And you can’t depend on the presentence report writer to spot these issues. While there are some probation officers who will properly analyze these questions, the application of the categorical approach requires legal advocacy that it is unreasonable to expect of probation officers. The classification of prior offenses may be the single biggest determinant of the punishment your client faces. This is emphatically a job for defense counsel.
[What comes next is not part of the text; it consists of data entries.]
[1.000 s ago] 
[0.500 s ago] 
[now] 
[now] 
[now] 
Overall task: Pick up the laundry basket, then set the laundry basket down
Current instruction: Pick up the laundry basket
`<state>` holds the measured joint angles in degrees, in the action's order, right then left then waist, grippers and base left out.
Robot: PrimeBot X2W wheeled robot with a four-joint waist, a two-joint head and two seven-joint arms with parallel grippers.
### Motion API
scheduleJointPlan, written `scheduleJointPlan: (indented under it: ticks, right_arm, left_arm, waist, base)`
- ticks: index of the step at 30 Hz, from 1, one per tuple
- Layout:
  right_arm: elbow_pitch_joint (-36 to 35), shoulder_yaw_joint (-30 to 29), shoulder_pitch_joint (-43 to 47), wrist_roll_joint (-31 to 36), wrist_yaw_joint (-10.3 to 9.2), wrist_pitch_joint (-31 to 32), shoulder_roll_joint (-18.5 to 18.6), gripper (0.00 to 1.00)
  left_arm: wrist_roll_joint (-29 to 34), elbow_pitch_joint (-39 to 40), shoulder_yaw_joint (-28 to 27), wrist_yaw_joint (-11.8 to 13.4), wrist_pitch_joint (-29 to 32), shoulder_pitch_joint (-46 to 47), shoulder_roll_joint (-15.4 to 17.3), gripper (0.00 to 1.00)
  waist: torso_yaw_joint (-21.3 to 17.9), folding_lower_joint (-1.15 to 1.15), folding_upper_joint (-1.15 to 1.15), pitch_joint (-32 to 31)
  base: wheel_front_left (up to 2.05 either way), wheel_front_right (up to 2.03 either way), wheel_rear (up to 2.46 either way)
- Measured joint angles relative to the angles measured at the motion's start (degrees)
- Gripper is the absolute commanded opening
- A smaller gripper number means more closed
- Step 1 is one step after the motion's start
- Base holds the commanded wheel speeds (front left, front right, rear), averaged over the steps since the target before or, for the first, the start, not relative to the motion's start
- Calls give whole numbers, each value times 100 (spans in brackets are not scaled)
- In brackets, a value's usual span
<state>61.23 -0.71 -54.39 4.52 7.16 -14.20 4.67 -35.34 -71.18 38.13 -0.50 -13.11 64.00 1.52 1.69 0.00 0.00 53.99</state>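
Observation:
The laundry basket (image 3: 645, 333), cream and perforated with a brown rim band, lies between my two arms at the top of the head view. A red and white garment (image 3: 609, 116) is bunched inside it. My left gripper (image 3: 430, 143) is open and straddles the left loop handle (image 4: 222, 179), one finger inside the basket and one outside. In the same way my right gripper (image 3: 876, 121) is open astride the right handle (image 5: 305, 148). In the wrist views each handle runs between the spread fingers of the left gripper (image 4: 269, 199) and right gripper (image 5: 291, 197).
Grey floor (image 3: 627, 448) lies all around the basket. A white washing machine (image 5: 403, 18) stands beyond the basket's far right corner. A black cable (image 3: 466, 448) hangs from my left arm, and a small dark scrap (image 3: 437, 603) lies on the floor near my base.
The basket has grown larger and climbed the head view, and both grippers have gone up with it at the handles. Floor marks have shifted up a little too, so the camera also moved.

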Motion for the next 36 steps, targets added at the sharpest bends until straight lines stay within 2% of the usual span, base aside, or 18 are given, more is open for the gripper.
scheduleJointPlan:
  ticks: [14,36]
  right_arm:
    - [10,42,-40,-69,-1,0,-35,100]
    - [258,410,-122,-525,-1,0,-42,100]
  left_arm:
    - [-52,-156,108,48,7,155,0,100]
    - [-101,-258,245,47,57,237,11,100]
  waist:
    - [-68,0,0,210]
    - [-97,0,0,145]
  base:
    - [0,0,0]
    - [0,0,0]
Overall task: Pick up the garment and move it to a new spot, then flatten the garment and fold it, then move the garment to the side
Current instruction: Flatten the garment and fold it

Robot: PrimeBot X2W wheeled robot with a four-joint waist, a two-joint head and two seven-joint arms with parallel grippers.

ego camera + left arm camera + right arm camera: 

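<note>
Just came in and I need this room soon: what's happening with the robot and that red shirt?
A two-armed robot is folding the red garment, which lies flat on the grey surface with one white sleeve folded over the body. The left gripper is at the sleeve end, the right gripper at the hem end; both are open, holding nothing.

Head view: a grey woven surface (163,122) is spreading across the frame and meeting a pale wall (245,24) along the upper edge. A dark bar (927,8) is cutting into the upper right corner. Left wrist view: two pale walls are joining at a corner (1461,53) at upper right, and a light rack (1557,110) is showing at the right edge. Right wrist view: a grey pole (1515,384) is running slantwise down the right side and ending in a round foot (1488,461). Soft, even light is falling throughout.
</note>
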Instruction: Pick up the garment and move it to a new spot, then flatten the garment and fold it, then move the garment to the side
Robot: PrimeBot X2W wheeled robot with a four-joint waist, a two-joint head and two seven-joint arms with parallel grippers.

On the last point: the categorical approach sometimes can feel counter-intuitive. The facts may seem to place your client in the category even if the conviction is not within the legal definition. This is part of the reason aggressive advocacy in this area is so necessary. At sentencing, our clients already face a system rigged for over-incarceration based on prior convictions that are double-counted and that trigger irrationally long sentences. Justice Kagan pointed out that, by limiting enhancements under the categorical approach, we are protecting our clients’ Sixth Amendment rights, defending against unfair use of facts not formally litigated, and assuring that our clients receive the benefit of any plea bargain in the prior case. We are betraying our duty of zealous representation if we fail to advocate against enhancements using all the authority at our disposal.

Dear Defender:

So if the Court basically is just sticking by Taylor on an issue that covers many sentencing situations, why did the Court bother taking the case?

Supreme Flashback

Dear Flashback:

The Ninth Circuit in a split en banc opinion concluded that sentencing judges could use the modified categorical approach to find a “missing element” where an indivisible statute – a statute not divisible into different elements to state different offenses – described a non-generic predicate offense. In Aguila-Montes de Oca, the court said the California burglary statute, which was too broad to constitute generic burglary within the federal definition, could be treated as a “crime of violence” under § 1326 by examining statements made during court proceedings to narrow the statute to the generic definition of burglary; that is, although the statute did not require unlawful entry, the sentencing court could examine other material to discover whether the defendant broke in, thereby providing the otherwise missing element. The Ninth Circuit found that the modified categorical approach did not only apply to divisible statutes, expanding greatly the circumstances in which the sentencing judge could supply a missing element to create a predicate offense. The debate between the majority and the concurring judges in Aguila-Montes de Oca (all agreed that the generic offense was not established) centered on whether the Ninth Circuit was straying from Taylor and its progeny by allowing a statute that is indivisible and “categorically broader than generic burglary” to be treated as generic burglary based on application of the modified categorical approach. The Supreme Court granted certiorari to resolve the conflict among the Circuits (Sixth and Ninth versus First and Second) on applying the modified categorical approach to indivisible statutes.

Dear Defender:

Justice Kagan sounded pretty exasperated with the Ninth Circuit’s position. What gives? And she spends a lot of time talking about divisible and indivisible statutes. What’s the difference? And isn’t there a body of case law and resources that have given us nice lists of what is and is not a divisible statute?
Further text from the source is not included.